The Rebels’ short-term goal is survival – maintain some embers of the rebellion burning. In the longer term, if they survive, what to do with those embers is an issue of dispute between the Global Jihad oriented Rebels and those who are focused only on the internal political future of Syria, and among the latter – between more religious groups and more secular ones.

It should be noted that though from late 2018 mid-March 2020 the fighting in Idlib was the most intense – various Rebel factions and remnants of ISIS are still waging low intensity guerrilla warfare in many of other, ostensibly pacified, areas. The casualties they claim to be causing the Regime are probably exaggerated but are a constant thorn in the Regime’s side. Furthermore, there is still ‘powder in the pan’ of many of the ostensibly pacified groups across Syria and so the Regime must tread lightly in order to not to reignite the fires. A Regime defeat in Idlib could throw a match into one or more of those ‘pans’.

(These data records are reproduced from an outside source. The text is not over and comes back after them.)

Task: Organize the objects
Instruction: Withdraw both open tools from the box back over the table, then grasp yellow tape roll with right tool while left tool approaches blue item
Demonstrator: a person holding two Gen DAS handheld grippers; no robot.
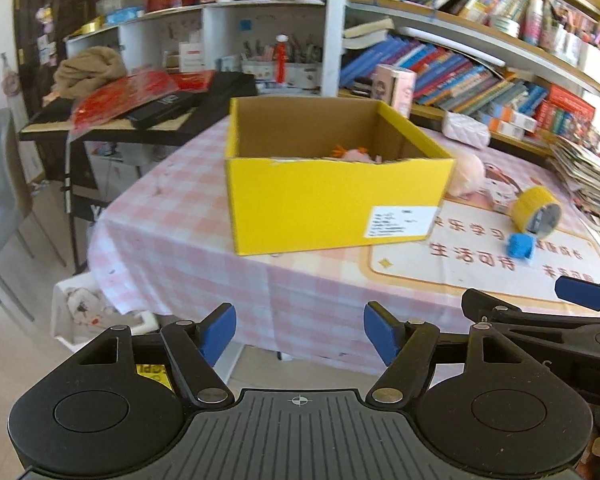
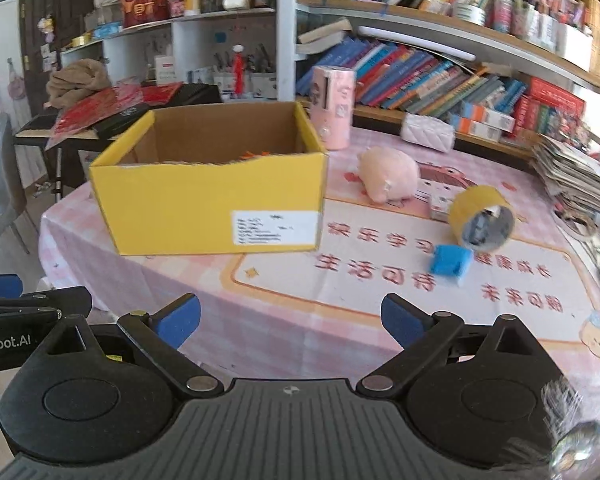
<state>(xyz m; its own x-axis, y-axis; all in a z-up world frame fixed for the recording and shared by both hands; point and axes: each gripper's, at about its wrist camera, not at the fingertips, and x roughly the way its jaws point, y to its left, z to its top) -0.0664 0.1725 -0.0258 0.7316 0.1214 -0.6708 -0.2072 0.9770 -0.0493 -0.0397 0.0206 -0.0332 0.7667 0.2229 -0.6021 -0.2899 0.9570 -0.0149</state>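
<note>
Left wrist view: the left tongs [image 1: 300,336] hang with their blue pads apart and nothing between them, over the near edge of the round desk [image 1: 188,216] covered in pink-and-white checked cloth. Straight ahead of these tongs, well apart from them, stands the open yellow cardboard box [image 1: 332,204] with a white label on its near wall; something pink and orange lies inside it, too hidden to name. Ahead and to the right of the box lie the yellow roll of tape [image 1: 536,210], tipped on its side, and just in front of it the small blue block [image 1: 521,247]. At the right edge of this view one blue pad of the right tongs shows, beside the left ones. In the right wrist view the right tongs [image 2: 291,320] stand wide apart and empty above a printed mat [image 2: 380,280] with red characters. Ahead and left of them sits the yellow box; ahead and right, the blue block touches the mat near the tape roll. Farther ahead, between box and roll, rests the pale pink plush toy [image 2: 388,174], and behind it, just beside the box's far right corner, the pink cylindrical container [image 2: 334,106] stands upright.
</note>
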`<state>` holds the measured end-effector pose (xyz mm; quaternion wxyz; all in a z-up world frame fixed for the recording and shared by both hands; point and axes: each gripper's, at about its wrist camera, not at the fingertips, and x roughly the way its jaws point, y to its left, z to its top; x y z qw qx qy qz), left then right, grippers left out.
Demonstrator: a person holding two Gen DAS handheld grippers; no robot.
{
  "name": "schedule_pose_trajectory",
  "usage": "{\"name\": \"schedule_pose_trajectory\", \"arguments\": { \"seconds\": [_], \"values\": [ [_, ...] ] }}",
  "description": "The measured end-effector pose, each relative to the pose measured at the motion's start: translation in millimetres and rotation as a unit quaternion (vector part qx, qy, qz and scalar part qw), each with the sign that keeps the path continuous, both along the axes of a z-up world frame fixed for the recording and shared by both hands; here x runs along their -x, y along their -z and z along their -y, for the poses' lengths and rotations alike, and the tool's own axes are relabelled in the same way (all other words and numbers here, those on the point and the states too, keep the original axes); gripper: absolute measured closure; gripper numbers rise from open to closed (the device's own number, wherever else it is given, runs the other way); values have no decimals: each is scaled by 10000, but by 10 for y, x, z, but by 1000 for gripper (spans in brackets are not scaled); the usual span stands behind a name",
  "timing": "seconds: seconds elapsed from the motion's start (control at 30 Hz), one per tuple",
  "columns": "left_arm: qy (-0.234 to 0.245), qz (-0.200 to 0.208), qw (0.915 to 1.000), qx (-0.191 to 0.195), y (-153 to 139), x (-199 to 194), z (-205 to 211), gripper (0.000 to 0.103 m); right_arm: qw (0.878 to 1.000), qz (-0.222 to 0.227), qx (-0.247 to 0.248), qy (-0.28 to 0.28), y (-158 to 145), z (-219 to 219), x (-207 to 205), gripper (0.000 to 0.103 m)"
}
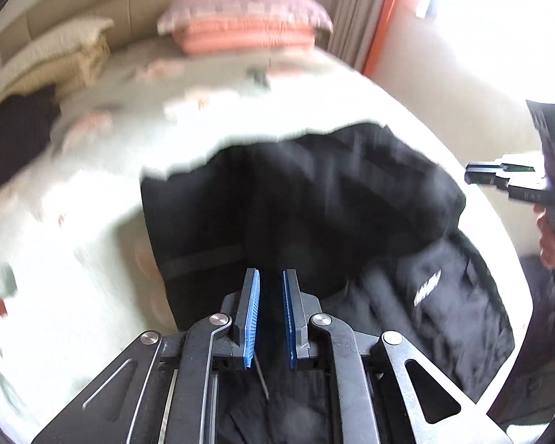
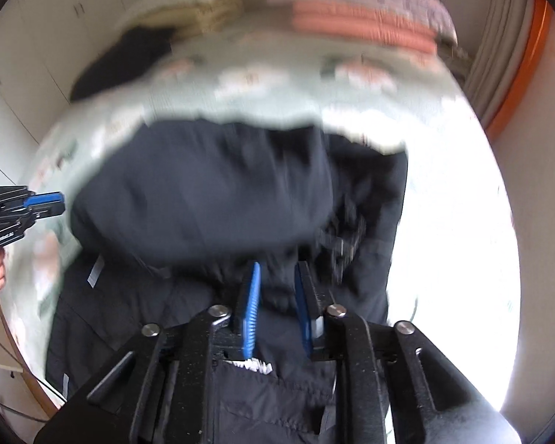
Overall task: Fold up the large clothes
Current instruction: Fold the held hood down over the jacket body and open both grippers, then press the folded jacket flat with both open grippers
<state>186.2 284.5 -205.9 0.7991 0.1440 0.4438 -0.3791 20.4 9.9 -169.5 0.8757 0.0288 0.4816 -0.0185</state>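
A large black padded jacket [image 1: 314, 199] lies on the bed, its upper part folded over the lower part. It fills the middle of the right wrist view [image 2: 211, 192]. My left gripper [image 1: 271, 277] hovers over the jacket's near part with a narrow gap between its blue pads and nothing between them. It also shows at the left edge of the right wrist view [image 2: 46, 203]. My right gripper [image 2: 277, 277] is over the jacket with black fabric in the gap between its pads; blur hides whether it pinches. It shows at the right edge of the left wrist view [image 1: 477, 175].
The bed has a pale floral cover [image 1: 92, 185]. Pink folded bedding and a pillow [image 1: 240, 22], cream folded bedding [image 1: 55, 55] and a dark garment [image 1: 14, 129] lie at the head. Curtains and an orange frame [image 1: 384, 14] stand on the right.
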Motion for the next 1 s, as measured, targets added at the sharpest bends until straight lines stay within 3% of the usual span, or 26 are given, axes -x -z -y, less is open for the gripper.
{"name": "schedule_pose_trajectory", "arguments": {
  "seconds": [0.07, 0.13, 0.2, 0.27, 0.33, 0.47, 0.53, 0.63, 0.77, 0.9, 1.0],
  "values": [
    [19, 82, 9999, 74, -248, -153, 185, 83, 9997, 203, -101, -108, -224, -84, -179, 67],
    [130, -52, 9999, -7, -353, -237, 445, 82, 9991, 390, -89, -159, -378, -196, -343, 52],
    [159, -179, 9997, 61, -406, -313, 673, 77, 9985, 465, -144, -251, -424, -308, -508, 48],
    [218, -296, 9990, 236, -374, -363, 899, 52, 9989, 378, -101, -247, -336, -419, -662, 48],
    [182, -443, 9985, 264, -218, -413, 1039, 38, 9994, 127, -182, -269, -79, -453, -792, 48],
    [200, -1174, 9929, -43, 510, -452, 1155, 40, 9981, -583, -69, -194, 549, -478, -911, 48],
    [184, -1425, 9893, -268, 841, -385, 1117, 46, 9957, -906, -91, -185, 912, -469, -832, 48],
    [74, -1738, 9843, -288, 1281, -255, 992, 46, 9919, -1252, -126, -184, 1403, -482, -743, 48],
    [93, -1289, 9913, -264, 1418, -84, 993, 47, 9957, -900, -175, -89, 1567, -475, -681, 45],
    [55, -1288, 9916, -109, 1408, -76, 981, 47, 9959, -840, -346, -36, 1516, -417, -612, 45],
    [-5, -1290, 9916, 95, 1227, -27, 886, 47, 9952, -842, -504, 53, 1305, -344, -553, 45]
  ]
}}
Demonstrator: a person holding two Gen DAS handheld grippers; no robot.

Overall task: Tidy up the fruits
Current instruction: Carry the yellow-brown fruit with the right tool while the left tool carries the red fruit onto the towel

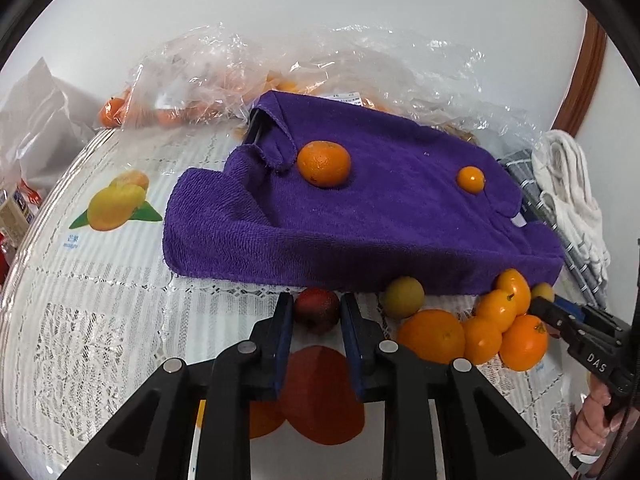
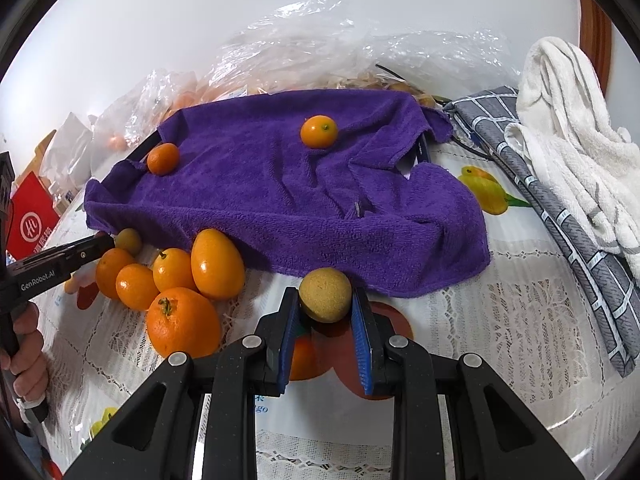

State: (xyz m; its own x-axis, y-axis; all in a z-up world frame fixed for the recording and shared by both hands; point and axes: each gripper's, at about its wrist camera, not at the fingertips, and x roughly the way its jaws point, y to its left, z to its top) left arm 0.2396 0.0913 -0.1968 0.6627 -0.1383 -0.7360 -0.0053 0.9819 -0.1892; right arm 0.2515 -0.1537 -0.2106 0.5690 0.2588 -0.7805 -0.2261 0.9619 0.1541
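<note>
My left gripper (image 1: 316, 308) is shut on a small dark red fruit (image 1: 317, 312) just above the lace tablecloth, in front of the purple towel (image 1: 360, 216). My right gripper (image 2: 325, 300) is shut on a round yellow-green fruit (image 2: 325, 294) at the towel's (image 2: 280, 200) near edge. Between the two grippers lies a pile of oranges (image 1: 432, 336) (image 2: 182, 322), with another yellow-green fruit (image 1: 402, 297) (image 2: 128, 240) beside it. Two oranges rest on top of the towel, one larger (image 1: 324, 163) (image 2: 163, 159) and one smaller (image 1: 471, 179) (image 2: 319, 131).
Clear plastic bags (image 1: 208, 80) (image 2: 320, 48) holding more oranges lie behind the towel by the wall. White cloth (image 2: 568, 152) and grey checked cloth (image 2: 560, 208) are heaped at the right. A red box (image 2: 32, 220) stands at the left. A person's hand (image 2: 24, 344) holds the left gripper's handle.
</note>
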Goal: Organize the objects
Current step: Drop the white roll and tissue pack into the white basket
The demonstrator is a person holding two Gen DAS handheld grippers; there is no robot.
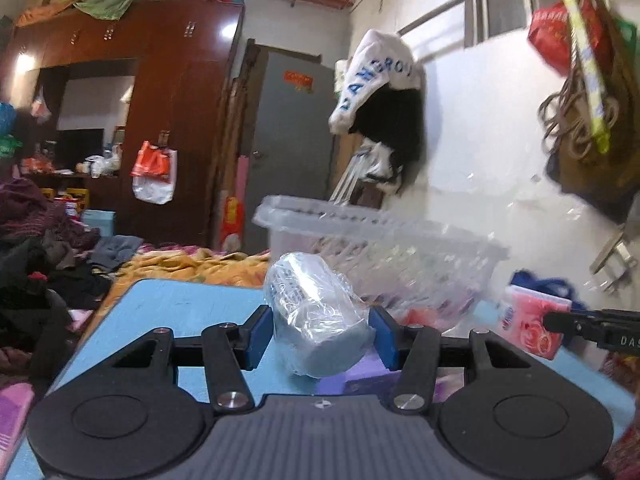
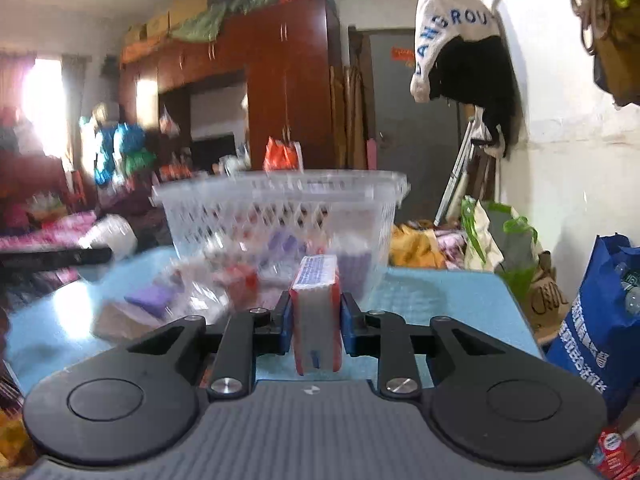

The Turks are also treading carefully. They have various goals in Syria, but as far as the campaign in Idlib is concerned, they are apparently driven by three – two driving to increase involvement and one inhibiting it:

  1. They fully support the Rebel’s ultimate political goal of overthrowing the Assad Regime and therefore their short-term goal of maintaining the rebellion.
  2. They fear a Regime victory will drive a couple of million more Syrian refugees into Turkey.
  3. Conversely, they are willing to be militarily involved in the campaign only to a limit that does not risk full-scale involvement in the war – especially if that risks a collision with Russia or risks a military humiliation that might provide a morale boost to the Kurdish rebellion inside Turkey…[i] They prefer to have surrogates do their fighting for them, but have tried to mark red-lines on the ground with their own troops (from autumn 2018 Turkish troops manned a series of platoon to company sized observation posts marking the perimeter of the Rebel enclave of Idlib as a ceasefire line), only to have those red-lines crossed by the Assad Regime and being forced to accept this. The risks to Turkey are not just military – in the past Russia retaliated with painful economic sanctions when Turkey angered it.

The Rival Strategies

Rebel Strategy

The Rebel strategy is defensive. They are not trying to conduct irregular (guerrilla) warfare – i.e., absorb Regime attacks with pinprick ambushes and then compel them to withdraw by small raids. To the contrary, they are fighting to hold ground. When they lose ground, they attempt to concentrate forces to counterattack to retake it. That does not preclude guerrilla-style raids and ambushes in Idlib itself and into the surrounding areas dominated by the Regime forces, but these are secondary – just as in the First World War the nightly raids by the rival armies on each others’ trenches were secondary to the major offensive and defensive battles.

Regime Strategy

Regime strategy, no doubt authored and mentored by Russian advisers, is to reduce Idlib piece by piece, not to risk a major defeat or even large numbers of casualties in a single large offensive. The strategic goal seems to be two-fold: capture the territory and kill, wound or capture as many enemy fighters as possible. This strategy differs from what we have seen in the past. In the first few years of the rebellion Assad tried to hold everything and counter-attacked to regain anything lost all at once. This did not work. The Syrian army, about 600,000 strong (including Reserves) when the rebellion began, lost roughly half its personnel to desertions (the exact number of defectors are moot – up to a hundred thousand or more in either direction) and conscription was limited to loyal population groups who were a minority of the entire population. Dispersed all over Syria to hold everything at once and retake anything lost at once, his remaining forces were gradually worn-down and lost territory.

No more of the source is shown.